Since you seemed to be ignoring sabermetric evaluation of these people, I thought I'd try to look beyond the numbers for possible explanations to which you might actually be able to relate. All the info from there is condensed from public sources that seem to be in agreement (shoulder problems, running game, etc).

Looking into it, you may actually be right with respect to a two-game difference, even though a lot of analysts say otherwise (read the ESPN review of the guy, for instance). I don't know and I don't care, and it wasn't the point. The point was, ultimately, that the top-line stats don't give enough information to demonstrate your stupid hypothesis that dERA was flawed.

Reading in between the lines on which I was writing, another point is that you seem to be trying to come up with statistics to support your foregone conclusions, and you're drawing those conclusions only from the most peripheral stats.

Going back to a previous point, your style of defense-independent pitching stats miss a lot of things that make them less useful, such as the running game, and what a guy does when there are actually runners on base.

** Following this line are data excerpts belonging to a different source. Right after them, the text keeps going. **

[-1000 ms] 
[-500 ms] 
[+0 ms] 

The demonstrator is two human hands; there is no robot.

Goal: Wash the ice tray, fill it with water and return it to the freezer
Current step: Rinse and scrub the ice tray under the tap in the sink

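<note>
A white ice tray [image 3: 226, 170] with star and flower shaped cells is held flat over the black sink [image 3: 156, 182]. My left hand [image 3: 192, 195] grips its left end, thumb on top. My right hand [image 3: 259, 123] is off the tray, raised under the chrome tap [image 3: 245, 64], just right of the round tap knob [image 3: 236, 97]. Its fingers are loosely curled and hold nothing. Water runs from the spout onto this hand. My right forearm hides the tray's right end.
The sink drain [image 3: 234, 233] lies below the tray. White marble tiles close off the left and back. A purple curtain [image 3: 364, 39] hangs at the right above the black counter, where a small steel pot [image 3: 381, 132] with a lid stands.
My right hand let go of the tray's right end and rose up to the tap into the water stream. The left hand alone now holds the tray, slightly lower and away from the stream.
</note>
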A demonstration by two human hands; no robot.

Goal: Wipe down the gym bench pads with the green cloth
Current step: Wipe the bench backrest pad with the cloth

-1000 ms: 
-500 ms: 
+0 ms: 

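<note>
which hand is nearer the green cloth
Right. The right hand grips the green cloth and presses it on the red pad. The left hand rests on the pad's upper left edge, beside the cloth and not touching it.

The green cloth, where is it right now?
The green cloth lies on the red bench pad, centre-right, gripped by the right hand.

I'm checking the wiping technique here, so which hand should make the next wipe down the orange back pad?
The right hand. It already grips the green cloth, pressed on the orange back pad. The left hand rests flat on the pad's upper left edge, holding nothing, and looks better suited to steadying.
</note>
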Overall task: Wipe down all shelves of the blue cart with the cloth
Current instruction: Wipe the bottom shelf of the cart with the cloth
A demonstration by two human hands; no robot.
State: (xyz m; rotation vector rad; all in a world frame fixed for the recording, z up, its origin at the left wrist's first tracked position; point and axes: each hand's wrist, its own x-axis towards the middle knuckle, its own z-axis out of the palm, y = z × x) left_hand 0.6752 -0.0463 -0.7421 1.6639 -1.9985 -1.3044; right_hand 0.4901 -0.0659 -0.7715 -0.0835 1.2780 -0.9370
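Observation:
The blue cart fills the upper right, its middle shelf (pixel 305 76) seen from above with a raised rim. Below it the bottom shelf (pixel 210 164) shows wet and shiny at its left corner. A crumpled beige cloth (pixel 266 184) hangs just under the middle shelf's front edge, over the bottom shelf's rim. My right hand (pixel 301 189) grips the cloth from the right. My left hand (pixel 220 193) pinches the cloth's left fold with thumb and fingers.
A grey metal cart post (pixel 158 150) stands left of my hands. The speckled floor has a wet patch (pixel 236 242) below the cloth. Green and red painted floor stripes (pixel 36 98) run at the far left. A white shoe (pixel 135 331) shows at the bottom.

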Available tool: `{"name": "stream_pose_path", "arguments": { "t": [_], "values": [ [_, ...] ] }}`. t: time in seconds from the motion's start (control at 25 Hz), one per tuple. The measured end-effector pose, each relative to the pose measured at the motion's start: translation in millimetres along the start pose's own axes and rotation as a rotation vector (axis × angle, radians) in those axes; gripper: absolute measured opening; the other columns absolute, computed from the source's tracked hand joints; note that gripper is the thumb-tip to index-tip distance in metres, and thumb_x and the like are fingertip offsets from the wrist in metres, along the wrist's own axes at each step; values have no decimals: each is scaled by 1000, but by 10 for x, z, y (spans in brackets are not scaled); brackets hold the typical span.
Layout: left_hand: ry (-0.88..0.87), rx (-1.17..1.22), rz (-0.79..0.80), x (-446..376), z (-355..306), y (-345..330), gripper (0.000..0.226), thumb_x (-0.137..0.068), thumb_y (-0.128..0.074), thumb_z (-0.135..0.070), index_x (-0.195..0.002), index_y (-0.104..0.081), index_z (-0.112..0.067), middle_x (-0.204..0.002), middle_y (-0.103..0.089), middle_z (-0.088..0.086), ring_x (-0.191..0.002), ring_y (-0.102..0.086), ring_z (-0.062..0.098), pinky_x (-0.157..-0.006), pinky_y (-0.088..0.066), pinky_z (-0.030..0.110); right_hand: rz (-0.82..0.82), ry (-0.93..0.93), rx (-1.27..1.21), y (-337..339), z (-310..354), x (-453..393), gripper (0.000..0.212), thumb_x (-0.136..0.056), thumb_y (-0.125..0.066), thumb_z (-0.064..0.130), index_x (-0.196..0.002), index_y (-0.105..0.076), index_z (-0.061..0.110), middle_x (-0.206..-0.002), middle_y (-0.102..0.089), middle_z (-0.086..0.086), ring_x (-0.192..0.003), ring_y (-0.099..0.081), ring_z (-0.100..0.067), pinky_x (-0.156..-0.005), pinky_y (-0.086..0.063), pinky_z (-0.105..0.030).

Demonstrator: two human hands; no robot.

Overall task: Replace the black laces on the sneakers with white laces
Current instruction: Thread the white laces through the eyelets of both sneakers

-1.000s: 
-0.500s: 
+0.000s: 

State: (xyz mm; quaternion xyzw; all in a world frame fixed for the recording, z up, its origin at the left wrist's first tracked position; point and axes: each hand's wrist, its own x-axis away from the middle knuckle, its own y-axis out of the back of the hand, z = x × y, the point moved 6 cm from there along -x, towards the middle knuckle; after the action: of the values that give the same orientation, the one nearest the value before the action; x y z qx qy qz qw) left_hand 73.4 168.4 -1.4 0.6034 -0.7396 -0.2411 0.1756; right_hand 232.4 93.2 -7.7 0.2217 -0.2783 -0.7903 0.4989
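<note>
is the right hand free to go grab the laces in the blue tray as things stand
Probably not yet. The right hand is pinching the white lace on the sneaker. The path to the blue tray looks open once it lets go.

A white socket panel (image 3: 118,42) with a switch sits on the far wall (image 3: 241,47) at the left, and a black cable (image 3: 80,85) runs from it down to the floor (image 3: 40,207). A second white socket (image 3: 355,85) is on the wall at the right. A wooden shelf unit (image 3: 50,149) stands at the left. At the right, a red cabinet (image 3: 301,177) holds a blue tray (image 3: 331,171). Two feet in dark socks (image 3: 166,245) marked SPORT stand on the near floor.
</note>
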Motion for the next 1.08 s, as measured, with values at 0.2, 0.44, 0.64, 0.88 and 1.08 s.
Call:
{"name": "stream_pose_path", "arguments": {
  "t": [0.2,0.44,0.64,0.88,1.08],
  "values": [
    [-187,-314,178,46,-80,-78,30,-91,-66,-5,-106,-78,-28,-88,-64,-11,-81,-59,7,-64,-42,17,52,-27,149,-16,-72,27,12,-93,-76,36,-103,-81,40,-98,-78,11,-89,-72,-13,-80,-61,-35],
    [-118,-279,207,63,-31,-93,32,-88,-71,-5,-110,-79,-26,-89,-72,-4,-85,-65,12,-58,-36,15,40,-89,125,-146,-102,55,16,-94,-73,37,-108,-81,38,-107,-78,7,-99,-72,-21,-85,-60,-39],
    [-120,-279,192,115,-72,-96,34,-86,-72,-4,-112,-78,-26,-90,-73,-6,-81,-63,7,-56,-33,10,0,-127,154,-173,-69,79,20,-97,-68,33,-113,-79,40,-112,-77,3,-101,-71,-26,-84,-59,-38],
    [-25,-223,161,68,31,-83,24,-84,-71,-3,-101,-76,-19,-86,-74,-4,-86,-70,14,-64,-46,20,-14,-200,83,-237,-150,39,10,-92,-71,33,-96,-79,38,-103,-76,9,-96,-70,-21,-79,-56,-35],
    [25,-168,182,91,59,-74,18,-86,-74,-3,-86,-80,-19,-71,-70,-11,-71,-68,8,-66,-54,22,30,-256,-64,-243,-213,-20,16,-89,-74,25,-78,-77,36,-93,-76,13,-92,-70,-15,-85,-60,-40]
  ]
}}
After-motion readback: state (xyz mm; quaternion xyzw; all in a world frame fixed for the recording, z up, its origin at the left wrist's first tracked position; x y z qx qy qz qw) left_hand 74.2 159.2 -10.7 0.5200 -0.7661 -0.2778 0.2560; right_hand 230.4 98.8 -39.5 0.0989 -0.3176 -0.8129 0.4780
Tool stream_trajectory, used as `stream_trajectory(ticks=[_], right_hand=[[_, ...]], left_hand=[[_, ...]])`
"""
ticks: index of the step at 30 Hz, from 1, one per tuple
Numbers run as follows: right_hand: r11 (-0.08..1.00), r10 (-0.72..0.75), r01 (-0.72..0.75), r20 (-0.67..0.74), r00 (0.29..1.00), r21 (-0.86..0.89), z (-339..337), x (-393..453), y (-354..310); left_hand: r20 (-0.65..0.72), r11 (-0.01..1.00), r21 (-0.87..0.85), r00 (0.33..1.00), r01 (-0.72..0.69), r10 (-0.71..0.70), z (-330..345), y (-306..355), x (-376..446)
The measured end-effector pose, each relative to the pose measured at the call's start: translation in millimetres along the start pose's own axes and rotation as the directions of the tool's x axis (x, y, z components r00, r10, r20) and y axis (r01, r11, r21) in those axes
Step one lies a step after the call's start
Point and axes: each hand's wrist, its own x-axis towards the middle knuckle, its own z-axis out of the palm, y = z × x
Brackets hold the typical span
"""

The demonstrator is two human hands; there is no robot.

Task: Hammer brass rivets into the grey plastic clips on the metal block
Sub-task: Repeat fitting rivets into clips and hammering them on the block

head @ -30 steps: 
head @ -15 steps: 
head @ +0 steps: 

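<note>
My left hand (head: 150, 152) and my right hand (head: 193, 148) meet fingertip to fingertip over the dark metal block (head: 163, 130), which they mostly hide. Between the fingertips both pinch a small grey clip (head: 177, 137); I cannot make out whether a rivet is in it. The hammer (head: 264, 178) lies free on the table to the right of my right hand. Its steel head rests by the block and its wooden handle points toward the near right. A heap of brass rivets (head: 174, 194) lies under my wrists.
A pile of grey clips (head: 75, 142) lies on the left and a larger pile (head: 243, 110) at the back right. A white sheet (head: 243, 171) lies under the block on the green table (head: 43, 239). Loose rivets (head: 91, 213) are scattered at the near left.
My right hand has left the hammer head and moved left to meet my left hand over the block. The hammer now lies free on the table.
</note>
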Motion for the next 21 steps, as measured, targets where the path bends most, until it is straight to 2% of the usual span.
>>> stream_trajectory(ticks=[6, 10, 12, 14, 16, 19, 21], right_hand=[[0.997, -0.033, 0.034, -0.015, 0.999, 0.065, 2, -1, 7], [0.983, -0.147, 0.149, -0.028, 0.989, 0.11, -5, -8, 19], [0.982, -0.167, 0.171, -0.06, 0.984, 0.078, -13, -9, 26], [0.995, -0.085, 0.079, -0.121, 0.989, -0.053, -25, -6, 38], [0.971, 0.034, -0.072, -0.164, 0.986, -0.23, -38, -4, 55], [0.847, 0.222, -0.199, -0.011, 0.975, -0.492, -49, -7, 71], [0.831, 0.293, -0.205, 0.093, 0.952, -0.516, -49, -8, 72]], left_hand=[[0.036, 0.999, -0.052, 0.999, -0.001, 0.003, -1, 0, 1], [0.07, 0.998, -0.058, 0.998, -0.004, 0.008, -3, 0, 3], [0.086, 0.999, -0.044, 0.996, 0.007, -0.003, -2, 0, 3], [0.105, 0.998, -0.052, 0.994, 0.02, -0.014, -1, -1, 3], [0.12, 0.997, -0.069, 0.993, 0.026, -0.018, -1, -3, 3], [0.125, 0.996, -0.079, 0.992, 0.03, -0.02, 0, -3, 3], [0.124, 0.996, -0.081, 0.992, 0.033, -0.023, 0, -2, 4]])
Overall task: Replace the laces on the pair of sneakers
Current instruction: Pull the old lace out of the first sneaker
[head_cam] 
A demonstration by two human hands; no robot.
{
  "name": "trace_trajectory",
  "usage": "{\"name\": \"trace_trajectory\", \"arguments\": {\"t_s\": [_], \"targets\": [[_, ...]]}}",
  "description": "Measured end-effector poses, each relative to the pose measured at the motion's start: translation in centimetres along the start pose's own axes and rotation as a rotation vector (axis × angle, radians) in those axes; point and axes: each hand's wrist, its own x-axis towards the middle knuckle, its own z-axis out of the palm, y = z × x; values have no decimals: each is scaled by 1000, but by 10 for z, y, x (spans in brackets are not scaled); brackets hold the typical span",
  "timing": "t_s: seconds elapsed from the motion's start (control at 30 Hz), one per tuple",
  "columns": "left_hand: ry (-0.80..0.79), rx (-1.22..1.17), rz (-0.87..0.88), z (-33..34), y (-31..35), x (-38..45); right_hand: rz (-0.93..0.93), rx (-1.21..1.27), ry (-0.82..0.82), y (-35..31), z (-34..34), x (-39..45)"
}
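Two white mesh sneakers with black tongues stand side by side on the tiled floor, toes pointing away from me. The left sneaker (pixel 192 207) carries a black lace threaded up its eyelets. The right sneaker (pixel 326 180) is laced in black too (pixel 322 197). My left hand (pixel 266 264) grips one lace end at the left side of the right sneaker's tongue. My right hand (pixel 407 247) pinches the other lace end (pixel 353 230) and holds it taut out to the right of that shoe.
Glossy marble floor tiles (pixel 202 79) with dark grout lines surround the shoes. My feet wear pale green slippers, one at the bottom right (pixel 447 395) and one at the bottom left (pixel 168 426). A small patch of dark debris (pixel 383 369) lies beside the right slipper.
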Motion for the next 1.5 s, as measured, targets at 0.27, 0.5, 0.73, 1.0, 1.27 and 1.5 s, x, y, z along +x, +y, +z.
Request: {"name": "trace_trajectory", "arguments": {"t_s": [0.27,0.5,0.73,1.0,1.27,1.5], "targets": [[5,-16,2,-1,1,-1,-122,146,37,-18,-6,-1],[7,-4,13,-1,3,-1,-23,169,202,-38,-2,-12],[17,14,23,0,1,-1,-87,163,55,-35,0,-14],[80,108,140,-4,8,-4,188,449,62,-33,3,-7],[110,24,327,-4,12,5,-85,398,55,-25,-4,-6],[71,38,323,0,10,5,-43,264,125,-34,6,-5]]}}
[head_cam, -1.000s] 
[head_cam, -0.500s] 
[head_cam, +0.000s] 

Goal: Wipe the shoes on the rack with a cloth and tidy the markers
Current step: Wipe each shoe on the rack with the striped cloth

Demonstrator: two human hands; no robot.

I firmly believe that stats aren't a perfect way of capturing future performance because of factors the stats can't capture like injuries, etc. And I may not be a statistician, but I do understand enough about the field to know about things like standard deviations and confidence levels quite well. I know that, as a measure of the performance they're attempting to measure, things like VORP aren't going to misjudge actual performance by a full 40.4 runs over the course of a year with any significantly non-zero probability. If I think VORP can produce results that off, then I would be forced to conclude that something is significantly wrong with VORP. And then I'd go and try to collect some real evidence, not an anecdote or two.

Im my mind, whatever anecdotal evidence either you or I come up with should be only an attempt to explain stats, not to judge whether the stats are working. I have good reason to trust the stats to measure actual performance to the degree of confidence merited, and only use the other factors to look at future performance, or to try to explain why the stats don't match with expected performance, etc. You apparently don't do the same.

Feel free to go back to ignoring large parts of my argument that conveniently don't fit your ill-formed hypothesis of the day. Heck, I suspect you don't like me and just want me to go away, and I'm fine with doing that, as I have been trying to help further your understanding of things, but have ended up wasting a ton of time, because you apparently don't like to be challenged in front of your friends.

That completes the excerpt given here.